* [What you will do]:
Compute how many lines in the entries below include the string "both". Only the number is wanted.

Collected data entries
*** Begin section ***

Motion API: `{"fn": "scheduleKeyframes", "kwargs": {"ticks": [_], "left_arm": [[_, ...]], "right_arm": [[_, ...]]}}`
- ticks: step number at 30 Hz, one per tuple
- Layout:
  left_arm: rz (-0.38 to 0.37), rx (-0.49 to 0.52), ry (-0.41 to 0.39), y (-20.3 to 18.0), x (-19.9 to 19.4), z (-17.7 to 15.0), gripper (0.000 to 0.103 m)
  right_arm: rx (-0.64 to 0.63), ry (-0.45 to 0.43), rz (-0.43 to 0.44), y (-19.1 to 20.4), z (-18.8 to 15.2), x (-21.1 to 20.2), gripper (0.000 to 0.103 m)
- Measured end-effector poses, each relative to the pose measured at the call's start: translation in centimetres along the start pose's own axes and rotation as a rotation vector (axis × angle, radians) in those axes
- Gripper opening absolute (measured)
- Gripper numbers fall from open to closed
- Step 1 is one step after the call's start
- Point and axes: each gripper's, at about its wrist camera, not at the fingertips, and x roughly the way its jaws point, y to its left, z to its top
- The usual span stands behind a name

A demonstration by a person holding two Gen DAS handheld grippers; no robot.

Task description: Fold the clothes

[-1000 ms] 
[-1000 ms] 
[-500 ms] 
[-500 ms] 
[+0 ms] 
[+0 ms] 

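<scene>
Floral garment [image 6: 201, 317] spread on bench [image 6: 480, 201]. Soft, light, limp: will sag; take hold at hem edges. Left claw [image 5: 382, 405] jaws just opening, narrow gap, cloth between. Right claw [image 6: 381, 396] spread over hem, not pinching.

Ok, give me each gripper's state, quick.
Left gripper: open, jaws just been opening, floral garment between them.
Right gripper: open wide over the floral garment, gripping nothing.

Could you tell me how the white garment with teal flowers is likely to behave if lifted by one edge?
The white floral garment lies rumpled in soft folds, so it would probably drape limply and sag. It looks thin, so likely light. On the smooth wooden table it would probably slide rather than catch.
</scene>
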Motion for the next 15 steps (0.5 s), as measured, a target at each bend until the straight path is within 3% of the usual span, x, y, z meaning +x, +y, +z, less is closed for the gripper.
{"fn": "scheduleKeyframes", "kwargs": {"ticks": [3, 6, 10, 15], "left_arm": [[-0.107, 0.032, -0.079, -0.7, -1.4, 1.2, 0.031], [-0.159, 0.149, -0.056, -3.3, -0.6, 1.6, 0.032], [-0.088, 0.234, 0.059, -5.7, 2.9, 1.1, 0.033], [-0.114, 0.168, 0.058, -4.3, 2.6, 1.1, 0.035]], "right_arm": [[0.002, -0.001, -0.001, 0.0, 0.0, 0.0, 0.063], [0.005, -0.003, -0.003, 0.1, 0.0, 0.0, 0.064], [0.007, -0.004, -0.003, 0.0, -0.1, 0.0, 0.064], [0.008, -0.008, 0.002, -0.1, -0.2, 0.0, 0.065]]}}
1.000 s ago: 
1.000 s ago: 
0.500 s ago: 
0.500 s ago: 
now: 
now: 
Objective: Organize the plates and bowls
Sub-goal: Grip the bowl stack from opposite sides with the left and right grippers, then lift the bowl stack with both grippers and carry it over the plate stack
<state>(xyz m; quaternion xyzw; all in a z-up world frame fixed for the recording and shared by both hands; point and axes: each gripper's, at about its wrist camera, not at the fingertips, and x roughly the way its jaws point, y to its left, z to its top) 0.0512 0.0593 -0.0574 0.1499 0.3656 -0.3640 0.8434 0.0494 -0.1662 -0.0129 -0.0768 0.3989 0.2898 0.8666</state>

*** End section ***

* [Solution for this task]:
2